# Lüftersteuerung im pci slot



## zerO (5. September 2008)

*Lüftersteuerung im pci slot*

Hi

ich habe vor mir demnächst das lancool k7 zu besorgen. Die Lüfter werden natürlich ausgetauscht (120er Xigamteks  ). Jetzt überlege ich, ob es möglich wäre, eine Lüftersteuerung in einen PCI Slot einzubauen.

Der einzige Poti den ich bei Caseking finde, ist zu groß und bei Conrad finde ich keine mit 100 ohm   . Glaubt ihr, dass das überhaupt machbar ist?

vielen Dank für eure Hilfe 
mfg


----------



## Lee (5. September 2008)

*AW: Lüftersteuerung im pci slot*

Bei meinen Nanoxias war ein Drehpoti als Slotblende dabei.

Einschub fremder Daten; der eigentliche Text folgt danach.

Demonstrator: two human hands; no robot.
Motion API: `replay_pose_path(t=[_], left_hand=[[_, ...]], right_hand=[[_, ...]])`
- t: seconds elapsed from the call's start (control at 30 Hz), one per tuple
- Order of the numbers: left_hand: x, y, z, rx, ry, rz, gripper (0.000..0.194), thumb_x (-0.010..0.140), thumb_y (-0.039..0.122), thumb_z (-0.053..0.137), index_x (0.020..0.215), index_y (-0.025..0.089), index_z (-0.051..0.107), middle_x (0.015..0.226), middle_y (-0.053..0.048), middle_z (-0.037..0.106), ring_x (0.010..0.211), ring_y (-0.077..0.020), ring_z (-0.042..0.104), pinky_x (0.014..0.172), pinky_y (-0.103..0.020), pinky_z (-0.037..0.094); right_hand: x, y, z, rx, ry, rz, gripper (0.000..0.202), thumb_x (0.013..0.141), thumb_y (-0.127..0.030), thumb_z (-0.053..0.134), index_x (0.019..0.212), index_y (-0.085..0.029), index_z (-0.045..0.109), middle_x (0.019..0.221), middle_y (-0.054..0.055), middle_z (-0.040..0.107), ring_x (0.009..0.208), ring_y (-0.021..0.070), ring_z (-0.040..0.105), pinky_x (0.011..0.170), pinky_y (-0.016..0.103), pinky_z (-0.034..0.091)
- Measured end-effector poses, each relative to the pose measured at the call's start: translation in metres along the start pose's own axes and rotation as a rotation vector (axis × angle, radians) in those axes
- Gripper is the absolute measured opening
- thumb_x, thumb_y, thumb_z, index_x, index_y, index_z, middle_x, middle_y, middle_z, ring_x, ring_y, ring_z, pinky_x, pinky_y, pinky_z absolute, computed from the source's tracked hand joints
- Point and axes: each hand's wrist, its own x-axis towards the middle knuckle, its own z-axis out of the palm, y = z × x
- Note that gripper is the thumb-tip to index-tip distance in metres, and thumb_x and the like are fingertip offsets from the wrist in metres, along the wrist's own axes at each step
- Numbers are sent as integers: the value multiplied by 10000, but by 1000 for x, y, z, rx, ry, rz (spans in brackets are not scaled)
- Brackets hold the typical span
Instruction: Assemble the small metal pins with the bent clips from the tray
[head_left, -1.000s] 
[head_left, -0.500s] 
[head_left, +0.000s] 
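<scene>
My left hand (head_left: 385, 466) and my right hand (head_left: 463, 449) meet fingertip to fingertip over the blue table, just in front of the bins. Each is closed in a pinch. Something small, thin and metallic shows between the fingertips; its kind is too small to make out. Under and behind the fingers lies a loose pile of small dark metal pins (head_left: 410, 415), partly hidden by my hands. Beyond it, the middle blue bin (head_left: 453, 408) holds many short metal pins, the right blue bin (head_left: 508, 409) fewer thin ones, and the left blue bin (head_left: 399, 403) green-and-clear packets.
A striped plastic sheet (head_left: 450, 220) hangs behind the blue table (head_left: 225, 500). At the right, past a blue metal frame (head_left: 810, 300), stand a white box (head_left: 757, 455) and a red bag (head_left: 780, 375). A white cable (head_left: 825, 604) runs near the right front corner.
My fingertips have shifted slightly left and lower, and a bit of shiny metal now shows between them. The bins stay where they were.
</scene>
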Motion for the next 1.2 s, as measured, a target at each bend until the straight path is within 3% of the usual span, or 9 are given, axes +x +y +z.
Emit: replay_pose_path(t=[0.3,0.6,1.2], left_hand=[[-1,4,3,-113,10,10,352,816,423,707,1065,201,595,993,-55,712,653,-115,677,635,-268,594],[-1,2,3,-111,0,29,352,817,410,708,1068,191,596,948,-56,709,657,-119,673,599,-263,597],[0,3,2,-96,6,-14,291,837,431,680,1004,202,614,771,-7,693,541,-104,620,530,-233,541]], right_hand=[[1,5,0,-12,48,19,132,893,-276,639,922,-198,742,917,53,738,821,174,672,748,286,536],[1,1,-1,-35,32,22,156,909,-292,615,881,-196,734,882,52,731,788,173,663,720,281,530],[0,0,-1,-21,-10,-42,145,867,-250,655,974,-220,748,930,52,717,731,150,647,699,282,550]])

Wenn es das ist was du meinst...


----------



## zerO (5. September 2008)

*AW: Lüftersteuerung im pci slot*

ja sowas in der Art. Allerdings wären das dann mindestens 4 Lüfter und ich will mir eigentlich nicht alle slots mit Lüftersteuerungen zukleistern. Hat vlt noch jemand eine Idee?


----------



## Lee (5. September 2008)

*AW: Lüftersteuerung im pci slot*

Wieso muss es eigentlich als Slotblende sein? Hast du keinen freien 3,5" oder 5,25" Einschub mehr frei?


----------



## ruyven_macaran (5. September 2008)

*AW: Lüftersteuerung im pci slot*

kannst ja vier solche slotblenden kaufen und die potis auf eine verpflanzen 

alternativ sieht das hier recht schmal aus.

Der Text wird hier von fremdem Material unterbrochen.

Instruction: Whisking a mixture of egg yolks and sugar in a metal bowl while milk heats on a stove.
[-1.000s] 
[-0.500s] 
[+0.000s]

brauchst du überhaupt 4 unabhängige regelgungen?


----------



## TheSomberlain (5. September 2008)

*AW: Lüftersteuerung im pci slot*

Poti 100 Ohm

Das wäre das was du Suchst oder? Man könnt es dann noch soweit bearbeiten, dass man sich aus Alu ne aufsteckbare Hülse macht, wie bei den Nanoxia's


----------



## Schnitzel (5. September 2008)

*AW: Lüftersteuerung im pci slot*

Du willst 4 Lüfter steuern?
Darf man fragen wo du die überall einbauen willst?


----------



## zerO (5. September 2008)

*AW: Lüftersteuerung im pci slot*



Lee schrieb:


> Wieso muss es eigentlich als Slotblende sein? Hast du keinen freien 3,5" oder 5,25" Einschub mehr frei?



na ja die front vom k7 sieht nun mal so edel aus das will ich mir nicht verbauen.



> Poti 100 Ohm
> 
> Das wäre das was du Suchst oder? Man könnt es dann noch soweit bearbeiten, dass man sich aus Alu ne aufsteckbare Hülse macht, wie bei den Nanoxia's



ja danke, sowas habe ich gesucht, aber reicht das dann auch?
Und ja genau sowas hatte ich vor 



> Du willst 4 Lüfter steuern?
> Darf man fragen wo du die überall einbauen willst?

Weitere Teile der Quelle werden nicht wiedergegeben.